Given the listing that follows, report all lines in which the string "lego" occurs.
################
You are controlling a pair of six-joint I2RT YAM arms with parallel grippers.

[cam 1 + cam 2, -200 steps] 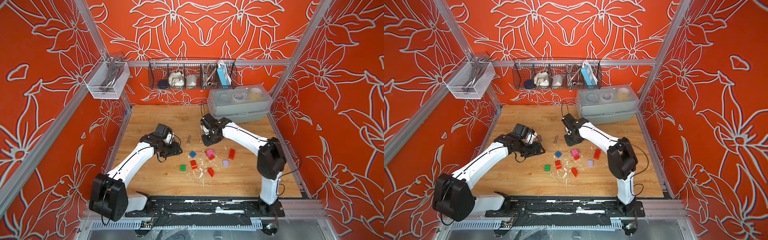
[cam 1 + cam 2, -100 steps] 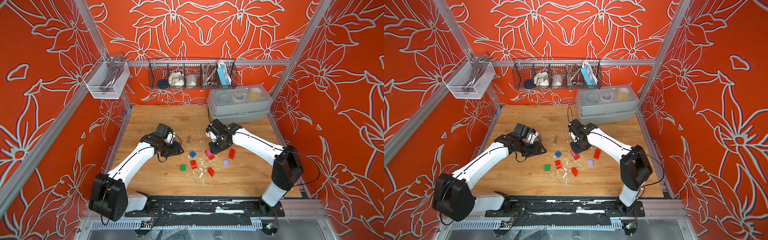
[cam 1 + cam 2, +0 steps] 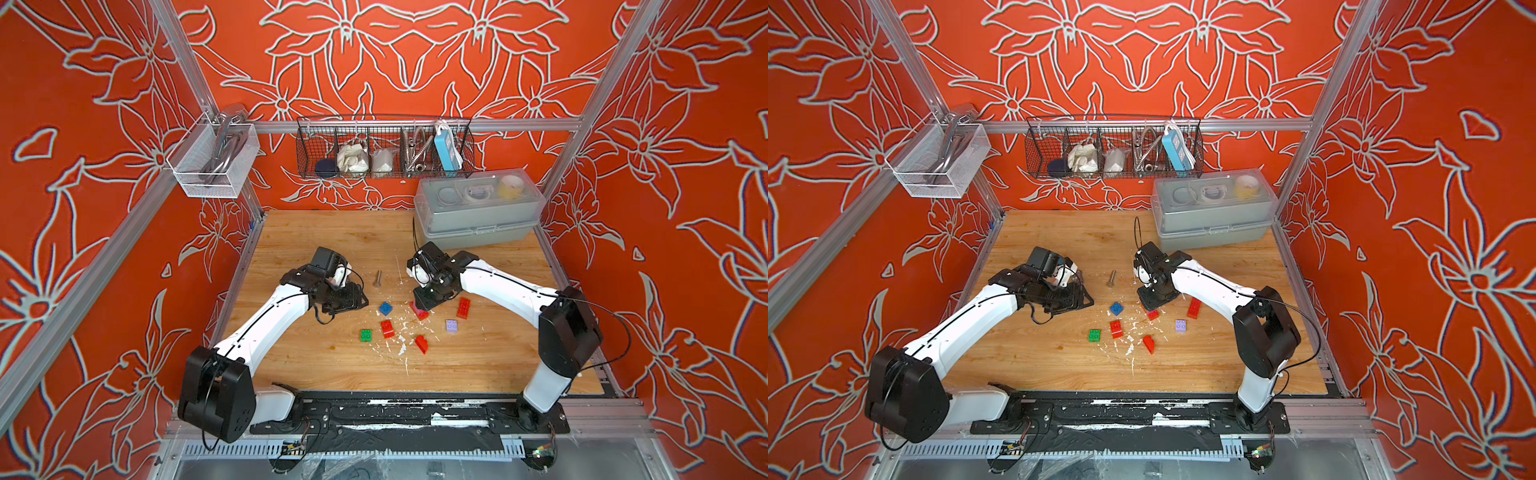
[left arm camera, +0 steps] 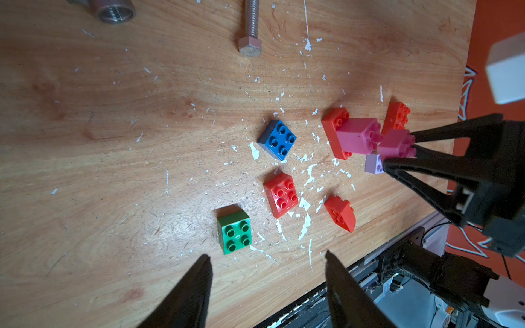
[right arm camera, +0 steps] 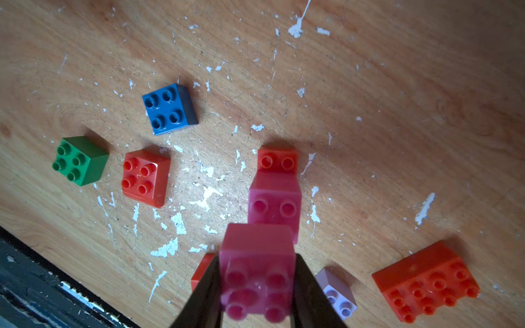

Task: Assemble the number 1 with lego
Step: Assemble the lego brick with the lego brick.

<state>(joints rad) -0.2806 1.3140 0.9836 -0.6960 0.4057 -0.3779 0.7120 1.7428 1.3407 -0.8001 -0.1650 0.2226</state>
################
▶ _Solution to the exercise_
Task: Assemble the number 1 with lego
Step: Assemble the lego brick with the lego brick.

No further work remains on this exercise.